• [Task statement]:
The required output is the exact run of lines below that opens at the line with "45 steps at" and closes at the line with "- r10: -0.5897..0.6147".

Records contained in a dataset
--------------------------------
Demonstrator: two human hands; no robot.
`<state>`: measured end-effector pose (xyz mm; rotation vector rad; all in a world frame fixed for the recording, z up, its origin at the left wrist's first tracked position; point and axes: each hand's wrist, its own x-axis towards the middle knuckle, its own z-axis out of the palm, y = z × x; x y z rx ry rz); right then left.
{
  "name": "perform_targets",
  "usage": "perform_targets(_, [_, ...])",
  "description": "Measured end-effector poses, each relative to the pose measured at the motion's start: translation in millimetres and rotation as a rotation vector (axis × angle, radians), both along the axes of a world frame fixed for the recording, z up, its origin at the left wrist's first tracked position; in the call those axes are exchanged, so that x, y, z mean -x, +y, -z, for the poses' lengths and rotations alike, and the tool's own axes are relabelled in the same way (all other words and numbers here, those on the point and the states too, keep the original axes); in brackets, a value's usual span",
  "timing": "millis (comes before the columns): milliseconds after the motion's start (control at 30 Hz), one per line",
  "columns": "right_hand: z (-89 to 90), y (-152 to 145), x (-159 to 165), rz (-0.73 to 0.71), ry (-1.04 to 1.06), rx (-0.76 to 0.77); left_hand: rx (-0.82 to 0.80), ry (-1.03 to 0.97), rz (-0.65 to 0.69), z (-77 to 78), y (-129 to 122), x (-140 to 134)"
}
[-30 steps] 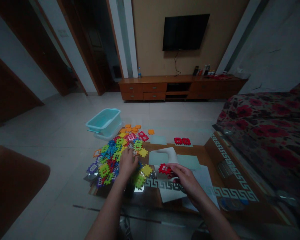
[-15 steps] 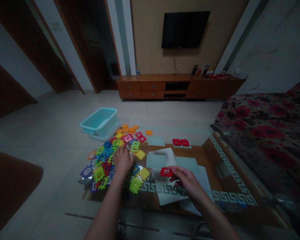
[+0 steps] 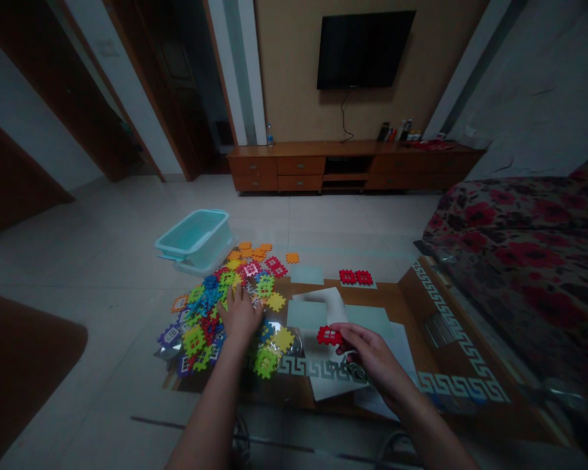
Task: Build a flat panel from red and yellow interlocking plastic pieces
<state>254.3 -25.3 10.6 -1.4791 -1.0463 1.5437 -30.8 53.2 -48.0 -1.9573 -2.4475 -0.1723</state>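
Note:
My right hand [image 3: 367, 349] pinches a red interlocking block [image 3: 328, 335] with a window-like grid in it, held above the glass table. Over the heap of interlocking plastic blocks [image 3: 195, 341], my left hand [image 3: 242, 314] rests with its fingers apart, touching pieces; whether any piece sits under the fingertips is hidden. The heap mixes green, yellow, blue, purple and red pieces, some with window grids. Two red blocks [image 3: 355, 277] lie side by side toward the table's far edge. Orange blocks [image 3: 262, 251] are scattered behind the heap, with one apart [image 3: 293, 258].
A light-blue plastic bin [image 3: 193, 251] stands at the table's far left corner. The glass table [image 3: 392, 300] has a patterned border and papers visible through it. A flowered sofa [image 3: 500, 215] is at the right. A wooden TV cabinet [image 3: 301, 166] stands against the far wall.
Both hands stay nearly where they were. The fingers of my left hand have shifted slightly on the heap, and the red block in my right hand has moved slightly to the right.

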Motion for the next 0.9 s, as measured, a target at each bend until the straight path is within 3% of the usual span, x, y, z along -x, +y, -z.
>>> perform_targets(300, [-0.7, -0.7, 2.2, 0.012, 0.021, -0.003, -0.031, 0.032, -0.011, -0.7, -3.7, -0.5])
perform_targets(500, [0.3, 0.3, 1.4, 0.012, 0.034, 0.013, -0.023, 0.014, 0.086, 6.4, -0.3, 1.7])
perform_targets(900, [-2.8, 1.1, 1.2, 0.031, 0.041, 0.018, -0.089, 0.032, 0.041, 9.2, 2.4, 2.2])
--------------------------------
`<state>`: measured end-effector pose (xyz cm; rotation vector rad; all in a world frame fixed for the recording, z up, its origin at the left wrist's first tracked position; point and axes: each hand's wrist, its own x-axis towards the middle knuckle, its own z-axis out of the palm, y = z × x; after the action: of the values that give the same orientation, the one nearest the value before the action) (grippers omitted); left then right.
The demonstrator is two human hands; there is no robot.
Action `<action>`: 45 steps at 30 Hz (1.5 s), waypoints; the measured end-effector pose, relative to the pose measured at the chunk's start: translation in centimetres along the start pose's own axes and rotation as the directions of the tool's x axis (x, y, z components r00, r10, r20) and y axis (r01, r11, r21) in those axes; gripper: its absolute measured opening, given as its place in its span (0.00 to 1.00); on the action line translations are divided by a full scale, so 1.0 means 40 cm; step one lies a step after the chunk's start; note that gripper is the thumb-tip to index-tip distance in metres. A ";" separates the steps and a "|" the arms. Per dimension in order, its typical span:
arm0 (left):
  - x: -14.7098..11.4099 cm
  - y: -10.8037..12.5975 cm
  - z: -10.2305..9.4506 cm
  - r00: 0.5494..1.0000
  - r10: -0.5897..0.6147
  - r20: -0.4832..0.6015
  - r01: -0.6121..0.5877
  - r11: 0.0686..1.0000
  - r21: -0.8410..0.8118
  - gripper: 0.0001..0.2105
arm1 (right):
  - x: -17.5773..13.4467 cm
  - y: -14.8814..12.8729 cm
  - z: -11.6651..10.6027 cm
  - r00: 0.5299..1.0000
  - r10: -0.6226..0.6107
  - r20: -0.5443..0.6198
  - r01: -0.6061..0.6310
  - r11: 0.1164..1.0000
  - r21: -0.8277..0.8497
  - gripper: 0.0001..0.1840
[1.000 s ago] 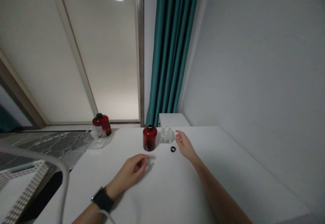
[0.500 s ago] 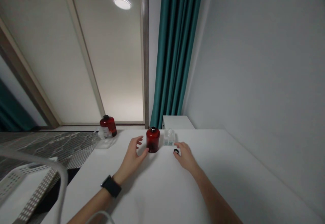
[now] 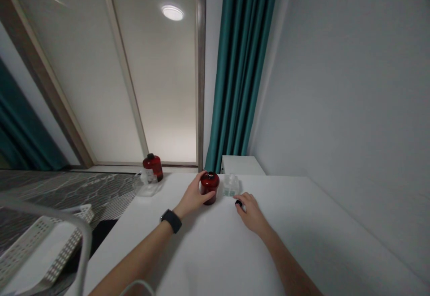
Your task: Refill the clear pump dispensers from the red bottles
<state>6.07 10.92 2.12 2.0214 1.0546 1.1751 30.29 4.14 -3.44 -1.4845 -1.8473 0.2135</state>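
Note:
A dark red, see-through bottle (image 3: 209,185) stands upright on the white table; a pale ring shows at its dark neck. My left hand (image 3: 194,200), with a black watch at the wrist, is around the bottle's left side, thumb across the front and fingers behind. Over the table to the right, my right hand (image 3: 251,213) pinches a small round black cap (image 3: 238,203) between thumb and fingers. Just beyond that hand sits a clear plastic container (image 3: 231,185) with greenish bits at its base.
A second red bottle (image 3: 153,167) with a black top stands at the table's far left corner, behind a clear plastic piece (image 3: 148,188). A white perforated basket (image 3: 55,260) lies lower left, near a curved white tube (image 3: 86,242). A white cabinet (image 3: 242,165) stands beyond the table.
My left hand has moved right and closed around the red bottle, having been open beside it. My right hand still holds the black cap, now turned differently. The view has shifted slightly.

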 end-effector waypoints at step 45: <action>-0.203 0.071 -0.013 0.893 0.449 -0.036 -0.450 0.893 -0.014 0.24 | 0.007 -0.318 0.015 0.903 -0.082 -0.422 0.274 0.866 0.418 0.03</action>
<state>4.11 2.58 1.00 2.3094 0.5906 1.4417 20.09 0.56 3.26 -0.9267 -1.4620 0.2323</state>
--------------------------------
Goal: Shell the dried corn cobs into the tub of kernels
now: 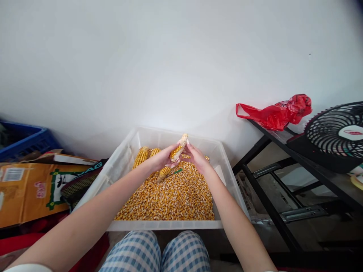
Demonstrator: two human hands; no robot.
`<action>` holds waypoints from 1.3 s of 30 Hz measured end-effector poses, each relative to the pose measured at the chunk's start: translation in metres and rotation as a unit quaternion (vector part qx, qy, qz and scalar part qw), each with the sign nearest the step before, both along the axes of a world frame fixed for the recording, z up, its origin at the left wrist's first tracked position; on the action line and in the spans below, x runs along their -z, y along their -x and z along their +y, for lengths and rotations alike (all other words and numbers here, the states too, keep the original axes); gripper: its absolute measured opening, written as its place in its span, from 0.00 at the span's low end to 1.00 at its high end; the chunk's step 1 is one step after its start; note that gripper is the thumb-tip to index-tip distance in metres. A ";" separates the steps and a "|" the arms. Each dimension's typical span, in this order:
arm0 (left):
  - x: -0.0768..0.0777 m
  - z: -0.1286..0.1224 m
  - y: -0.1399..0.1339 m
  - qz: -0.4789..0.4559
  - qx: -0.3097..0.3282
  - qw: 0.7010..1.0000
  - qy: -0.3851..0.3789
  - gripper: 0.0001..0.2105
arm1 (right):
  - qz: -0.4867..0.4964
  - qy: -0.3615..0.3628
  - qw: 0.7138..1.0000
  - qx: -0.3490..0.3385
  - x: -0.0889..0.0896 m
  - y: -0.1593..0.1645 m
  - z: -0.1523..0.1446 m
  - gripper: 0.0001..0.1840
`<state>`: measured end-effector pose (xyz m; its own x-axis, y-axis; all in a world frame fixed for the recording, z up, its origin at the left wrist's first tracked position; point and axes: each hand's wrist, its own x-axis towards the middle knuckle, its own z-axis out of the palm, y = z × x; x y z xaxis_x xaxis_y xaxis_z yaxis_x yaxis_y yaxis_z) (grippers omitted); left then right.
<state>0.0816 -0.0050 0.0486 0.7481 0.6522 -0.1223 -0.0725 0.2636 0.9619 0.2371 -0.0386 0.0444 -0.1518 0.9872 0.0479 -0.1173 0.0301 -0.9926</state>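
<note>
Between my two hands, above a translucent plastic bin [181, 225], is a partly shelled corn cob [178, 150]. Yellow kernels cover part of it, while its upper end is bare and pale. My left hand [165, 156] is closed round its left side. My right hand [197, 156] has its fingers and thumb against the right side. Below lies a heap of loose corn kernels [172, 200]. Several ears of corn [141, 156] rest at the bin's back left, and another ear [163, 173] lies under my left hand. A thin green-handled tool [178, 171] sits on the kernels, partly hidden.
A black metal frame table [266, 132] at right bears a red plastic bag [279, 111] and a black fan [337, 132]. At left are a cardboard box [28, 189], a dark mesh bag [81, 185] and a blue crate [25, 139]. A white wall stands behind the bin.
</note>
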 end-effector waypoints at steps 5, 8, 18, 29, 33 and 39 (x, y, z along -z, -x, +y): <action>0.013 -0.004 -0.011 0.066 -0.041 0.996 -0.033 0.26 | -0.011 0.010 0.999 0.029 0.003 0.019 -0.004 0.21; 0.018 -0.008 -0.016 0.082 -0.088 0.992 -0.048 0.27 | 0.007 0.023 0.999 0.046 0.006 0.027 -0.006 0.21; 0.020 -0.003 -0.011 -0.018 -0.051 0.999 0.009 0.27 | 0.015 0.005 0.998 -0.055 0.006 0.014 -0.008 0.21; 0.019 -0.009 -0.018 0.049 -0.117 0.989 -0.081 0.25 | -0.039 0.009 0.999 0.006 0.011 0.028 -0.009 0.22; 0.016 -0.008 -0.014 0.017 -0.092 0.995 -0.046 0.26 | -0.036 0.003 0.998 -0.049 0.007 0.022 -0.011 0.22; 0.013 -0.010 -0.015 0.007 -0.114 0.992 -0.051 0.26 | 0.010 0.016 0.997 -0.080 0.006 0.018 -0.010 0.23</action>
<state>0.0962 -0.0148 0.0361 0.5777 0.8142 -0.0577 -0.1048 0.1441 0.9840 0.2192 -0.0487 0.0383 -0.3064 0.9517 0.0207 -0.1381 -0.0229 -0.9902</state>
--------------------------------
• [Reply]:
Action `<action>`: 45 steps at 30 Hz (1.5 s), waypoints; the measured end-effector pose, relative to the pose measured at the chunk's start: translation in centimetres along the start pose's own axes and rotation as the directions of the tool's x axis (x, y, z components r00, r10, r20) and y axis (r01, r11, r21) in those axes; gripper: its absolute measured opening, given as its place in its span (0.00 to 1.00); on the action line translations are divided by a full scale, so 1.0 means 40 cm; step one lies a step after the chunk's start; note that gripper is the thumb-tip to index-tip distance in metres. A ";" separates the steps and a "|" the arms. Per dimension in order, its typical span:
arm0 (left):
  - x: -14.7098..11.4099 cm
  - y: -10.8037..12.5975 cm
  - z: -10.2305..9.4506 cm
  - r00: 0.5494..1.0000
  - r10: -0.5897..0.6147

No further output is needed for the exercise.